1. Ausmisten Dieser Punkt wirst du immer in meinen Top3 sehen. ;•) Mach dich frei, löse dich von altem Ballast. Räume auf, sortiere alles aus, was dich stört. Was nicht zu deiner neuen Einrichtung passt. Gib deinem Raum Luft, sich neu zu entfalten. Vielleicht stören dich manche Sachen auch nur in diesem Raum und du kannst dafür einen neuen, geeigneteren Ort finden.
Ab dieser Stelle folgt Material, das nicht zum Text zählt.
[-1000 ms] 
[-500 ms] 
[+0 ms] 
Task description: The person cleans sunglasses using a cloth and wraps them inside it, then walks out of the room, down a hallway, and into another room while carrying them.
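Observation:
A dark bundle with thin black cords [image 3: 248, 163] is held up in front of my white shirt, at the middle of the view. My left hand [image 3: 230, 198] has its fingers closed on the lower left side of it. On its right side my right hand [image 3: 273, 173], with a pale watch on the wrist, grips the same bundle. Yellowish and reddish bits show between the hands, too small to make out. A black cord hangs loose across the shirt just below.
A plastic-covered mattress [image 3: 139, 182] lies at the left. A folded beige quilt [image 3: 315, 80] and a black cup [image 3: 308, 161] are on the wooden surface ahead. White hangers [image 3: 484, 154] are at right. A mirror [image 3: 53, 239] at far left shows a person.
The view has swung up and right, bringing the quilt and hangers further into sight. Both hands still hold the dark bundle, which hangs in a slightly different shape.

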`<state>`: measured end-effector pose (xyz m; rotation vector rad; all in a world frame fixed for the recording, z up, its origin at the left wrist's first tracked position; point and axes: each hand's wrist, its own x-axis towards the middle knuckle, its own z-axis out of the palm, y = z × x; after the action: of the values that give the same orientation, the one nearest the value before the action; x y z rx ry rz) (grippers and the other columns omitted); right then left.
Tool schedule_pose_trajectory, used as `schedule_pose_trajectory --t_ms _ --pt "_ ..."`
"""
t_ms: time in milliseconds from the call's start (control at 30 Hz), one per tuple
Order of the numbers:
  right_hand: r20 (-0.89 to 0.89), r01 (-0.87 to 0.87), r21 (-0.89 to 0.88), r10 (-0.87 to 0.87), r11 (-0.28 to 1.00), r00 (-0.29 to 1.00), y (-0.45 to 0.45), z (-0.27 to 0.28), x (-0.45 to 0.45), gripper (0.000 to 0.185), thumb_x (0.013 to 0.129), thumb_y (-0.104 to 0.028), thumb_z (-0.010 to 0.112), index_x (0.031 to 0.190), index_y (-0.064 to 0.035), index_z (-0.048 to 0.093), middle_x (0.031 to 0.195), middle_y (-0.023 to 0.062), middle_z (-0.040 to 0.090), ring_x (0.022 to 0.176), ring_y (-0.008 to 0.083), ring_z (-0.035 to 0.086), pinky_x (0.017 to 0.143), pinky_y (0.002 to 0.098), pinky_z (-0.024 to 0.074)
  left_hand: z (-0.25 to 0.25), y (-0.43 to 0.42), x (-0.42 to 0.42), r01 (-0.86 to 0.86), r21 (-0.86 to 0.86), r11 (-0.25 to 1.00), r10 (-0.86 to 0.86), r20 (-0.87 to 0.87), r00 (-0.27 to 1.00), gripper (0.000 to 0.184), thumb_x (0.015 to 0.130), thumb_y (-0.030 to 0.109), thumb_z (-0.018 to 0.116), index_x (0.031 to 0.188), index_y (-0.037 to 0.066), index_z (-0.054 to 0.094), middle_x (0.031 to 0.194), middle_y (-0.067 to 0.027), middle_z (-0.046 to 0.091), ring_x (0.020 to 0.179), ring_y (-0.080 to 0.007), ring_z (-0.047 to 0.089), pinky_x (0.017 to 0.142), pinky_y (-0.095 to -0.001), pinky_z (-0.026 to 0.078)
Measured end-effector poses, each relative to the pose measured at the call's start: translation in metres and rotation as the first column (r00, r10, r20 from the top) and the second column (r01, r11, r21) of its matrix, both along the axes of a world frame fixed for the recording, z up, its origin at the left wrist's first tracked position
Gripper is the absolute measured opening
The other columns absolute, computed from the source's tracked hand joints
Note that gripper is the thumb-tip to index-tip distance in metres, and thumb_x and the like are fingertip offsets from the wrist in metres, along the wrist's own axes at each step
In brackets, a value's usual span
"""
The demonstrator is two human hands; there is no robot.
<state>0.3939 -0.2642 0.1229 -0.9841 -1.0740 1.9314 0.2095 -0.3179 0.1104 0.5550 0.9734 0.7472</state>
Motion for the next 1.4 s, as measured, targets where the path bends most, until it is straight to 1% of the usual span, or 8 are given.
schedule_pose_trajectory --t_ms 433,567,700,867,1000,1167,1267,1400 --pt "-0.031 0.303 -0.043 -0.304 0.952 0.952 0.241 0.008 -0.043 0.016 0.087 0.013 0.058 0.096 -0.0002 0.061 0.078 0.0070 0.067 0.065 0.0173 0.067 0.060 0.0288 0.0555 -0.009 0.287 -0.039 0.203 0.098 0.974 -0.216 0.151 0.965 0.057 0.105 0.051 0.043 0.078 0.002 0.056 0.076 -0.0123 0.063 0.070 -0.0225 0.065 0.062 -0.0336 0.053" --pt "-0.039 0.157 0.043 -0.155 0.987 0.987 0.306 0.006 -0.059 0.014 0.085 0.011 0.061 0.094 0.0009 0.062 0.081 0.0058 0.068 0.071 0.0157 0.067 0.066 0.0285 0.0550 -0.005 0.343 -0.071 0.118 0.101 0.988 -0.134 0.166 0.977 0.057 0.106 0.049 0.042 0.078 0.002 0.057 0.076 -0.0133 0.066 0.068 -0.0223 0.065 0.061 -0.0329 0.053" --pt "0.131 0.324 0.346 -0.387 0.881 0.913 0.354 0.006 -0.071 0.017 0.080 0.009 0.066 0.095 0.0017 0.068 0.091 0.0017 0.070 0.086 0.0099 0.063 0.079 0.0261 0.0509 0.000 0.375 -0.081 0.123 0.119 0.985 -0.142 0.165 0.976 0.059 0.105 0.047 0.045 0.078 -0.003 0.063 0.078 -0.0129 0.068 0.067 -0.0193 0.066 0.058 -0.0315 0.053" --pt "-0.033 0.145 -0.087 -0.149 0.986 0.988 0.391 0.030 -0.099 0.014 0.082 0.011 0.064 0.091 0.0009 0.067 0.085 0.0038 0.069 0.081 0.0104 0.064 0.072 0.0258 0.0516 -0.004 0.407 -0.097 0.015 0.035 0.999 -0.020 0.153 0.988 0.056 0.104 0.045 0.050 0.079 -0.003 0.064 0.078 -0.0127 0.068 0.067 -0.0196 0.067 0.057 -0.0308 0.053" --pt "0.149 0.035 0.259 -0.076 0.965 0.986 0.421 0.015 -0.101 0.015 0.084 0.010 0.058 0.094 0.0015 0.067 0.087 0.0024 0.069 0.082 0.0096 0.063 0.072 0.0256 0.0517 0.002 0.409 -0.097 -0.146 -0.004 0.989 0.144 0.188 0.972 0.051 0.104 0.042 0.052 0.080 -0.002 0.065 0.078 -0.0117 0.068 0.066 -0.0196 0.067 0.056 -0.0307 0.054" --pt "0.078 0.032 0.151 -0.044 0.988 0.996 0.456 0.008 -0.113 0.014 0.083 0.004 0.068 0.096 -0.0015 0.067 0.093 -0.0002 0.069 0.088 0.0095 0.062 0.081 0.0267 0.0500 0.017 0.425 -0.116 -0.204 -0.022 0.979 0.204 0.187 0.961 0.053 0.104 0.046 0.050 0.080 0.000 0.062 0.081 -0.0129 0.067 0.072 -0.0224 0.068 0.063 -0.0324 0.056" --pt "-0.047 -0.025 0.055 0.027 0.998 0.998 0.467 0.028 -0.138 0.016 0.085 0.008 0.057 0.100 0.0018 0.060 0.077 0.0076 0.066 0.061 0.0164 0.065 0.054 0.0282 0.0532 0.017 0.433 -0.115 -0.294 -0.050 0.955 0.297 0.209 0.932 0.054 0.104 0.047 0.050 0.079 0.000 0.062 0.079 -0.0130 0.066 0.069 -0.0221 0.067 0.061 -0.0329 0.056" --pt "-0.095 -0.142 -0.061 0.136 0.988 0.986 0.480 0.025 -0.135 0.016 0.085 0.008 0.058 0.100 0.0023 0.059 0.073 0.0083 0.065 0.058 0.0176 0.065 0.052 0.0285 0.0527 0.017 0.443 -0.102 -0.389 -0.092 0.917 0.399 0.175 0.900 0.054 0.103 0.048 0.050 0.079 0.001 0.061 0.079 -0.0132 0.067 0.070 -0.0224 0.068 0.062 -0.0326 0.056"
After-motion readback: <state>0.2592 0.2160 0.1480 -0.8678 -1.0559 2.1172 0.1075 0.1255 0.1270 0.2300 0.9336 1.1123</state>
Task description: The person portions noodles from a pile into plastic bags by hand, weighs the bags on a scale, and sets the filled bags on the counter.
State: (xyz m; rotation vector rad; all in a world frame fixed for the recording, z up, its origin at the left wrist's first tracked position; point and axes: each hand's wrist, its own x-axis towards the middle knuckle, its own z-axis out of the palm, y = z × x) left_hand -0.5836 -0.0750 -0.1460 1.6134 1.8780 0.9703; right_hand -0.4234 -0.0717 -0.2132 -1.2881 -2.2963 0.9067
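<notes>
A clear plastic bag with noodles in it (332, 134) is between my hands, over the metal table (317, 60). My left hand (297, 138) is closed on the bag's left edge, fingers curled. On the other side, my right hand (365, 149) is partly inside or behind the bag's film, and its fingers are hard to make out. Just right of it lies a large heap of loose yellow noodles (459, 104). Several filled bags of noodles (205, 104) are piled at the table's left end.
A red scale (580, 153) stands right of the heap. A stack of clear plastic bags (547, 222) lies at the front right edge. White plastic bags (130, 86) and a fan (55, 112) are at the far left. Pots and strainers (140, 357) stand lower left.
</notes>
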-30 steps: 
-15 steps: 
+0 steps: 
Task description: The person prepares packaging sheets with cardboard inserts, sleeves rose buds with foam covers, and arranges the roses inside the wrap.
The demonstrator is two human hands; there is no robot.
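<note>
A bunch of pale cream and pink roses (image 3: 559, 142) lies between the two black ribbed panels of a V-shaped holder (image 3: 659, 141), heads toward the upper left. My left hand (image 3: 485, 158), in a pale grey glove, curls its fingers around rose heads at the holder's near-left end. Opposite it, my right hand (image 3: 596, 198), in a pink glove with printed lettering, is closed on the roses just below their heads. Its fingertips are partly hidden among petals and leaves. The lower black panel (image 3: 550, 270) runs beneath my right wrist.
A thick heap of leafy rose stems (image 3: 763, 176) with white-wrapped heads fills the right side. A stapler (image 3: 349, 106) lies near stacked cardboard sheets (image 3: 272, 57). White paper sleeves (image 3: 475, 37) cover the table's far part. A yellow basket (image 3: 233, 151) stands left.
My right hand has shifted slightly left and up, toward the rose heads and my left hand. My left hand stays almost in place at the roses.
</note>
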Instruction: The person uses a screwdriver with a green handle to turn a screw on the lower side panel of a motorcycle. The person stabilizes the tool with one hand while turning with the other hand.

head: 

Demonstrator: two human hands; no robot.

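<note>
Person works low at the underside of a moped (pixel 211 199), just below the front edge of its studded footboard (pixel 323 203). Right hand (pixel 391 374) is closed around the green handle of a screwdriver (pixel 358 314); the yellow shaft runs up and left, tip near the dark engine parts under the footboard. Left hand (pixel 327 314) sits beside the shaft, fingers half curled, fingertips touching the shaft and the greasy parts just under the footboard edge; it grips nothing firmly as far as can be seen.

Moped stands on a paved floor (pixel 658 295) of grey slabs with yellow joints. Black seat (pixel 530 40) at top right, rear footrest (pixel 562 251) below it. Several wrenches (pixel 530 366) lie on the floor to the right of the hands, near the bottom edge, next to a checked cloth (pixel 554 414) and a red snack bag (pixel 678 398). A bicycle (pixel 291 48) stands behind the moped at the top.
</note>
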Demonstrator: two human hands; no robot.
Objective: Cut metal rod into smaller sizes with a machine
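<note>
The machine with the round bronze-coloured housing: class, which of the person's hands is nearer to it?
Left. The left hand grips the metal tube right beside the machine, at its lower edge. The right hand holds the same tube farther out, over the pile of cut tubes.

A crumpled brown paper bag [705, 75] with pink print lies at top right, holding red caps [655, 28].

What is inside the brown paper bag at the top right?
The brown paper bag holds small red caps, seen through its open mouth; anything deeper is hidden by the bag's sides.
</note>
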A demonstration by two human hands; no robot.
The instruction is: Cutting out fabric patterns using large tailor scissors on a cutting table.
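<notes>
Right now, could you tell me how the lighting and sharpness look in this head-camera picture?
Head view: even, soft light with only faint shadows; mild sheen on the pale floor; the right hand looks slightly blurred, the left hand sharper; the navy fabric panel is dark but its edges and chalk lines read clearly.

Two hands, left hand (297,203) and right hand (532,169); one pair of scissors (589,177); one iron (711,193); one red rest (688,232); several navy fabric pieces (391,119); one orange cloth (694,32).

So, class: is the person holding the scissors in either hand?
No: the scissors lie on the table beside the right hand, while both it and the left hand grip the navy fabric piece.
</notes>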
2. Pflanzen Die schnellste Umsetzung ist der Weg zum Gärtner oder Blumenladen. Ein Vase mit schönen Schnittblumen, ein paar schöne pflegeleichte Grünpflanzen für das Raumklima. Das macht deinen Raum schon viel natürlicher. Auch mit Pflanzen, kannst du schon Düfte in deine Umgebung zaubern. Hyazinthen zum Beispiel oder Lilien.
3. Visuelle Stimulierung Schau dir deine Wände an und überlege dir, wo du Platz für eine wallART oder einem schönen floralen Bild hast. Schon das Angucken von natürlichen Bildern, bringt uns in eine positive Stimmung. Unser Gehirn ist sehr gut in der Lage durch ein Bild die gleichen Emotionen zu erwecken, wie wir sie in der Realität schon erlebt oder zumindest vorgestellt haben.
4. Natürliche Materialien Tausche ein paar Textilien oder Kleinmöbel aus. Achte dabei auf natürliche Materialien und Strukturen. Denke hier an Kissenhüllen, Teppiche, Tagesdecken, Tischdecken oder Gardinen. Wähle Materialien wie Wolle, Seide, Leinen oder Baumwolle.
5. Thema festlegen Entscheide dich für genau ein Thema pro Raum, sonst wird es zu unruhig. Dieses kann zum Beispiel der Wald, das Meer, der Strand oder die Wüste sein. Suche dir dazu ein schönes stimmiges Bild im Internet und orientiere all deine Einrichtungsentscheidungen an diesem Bild.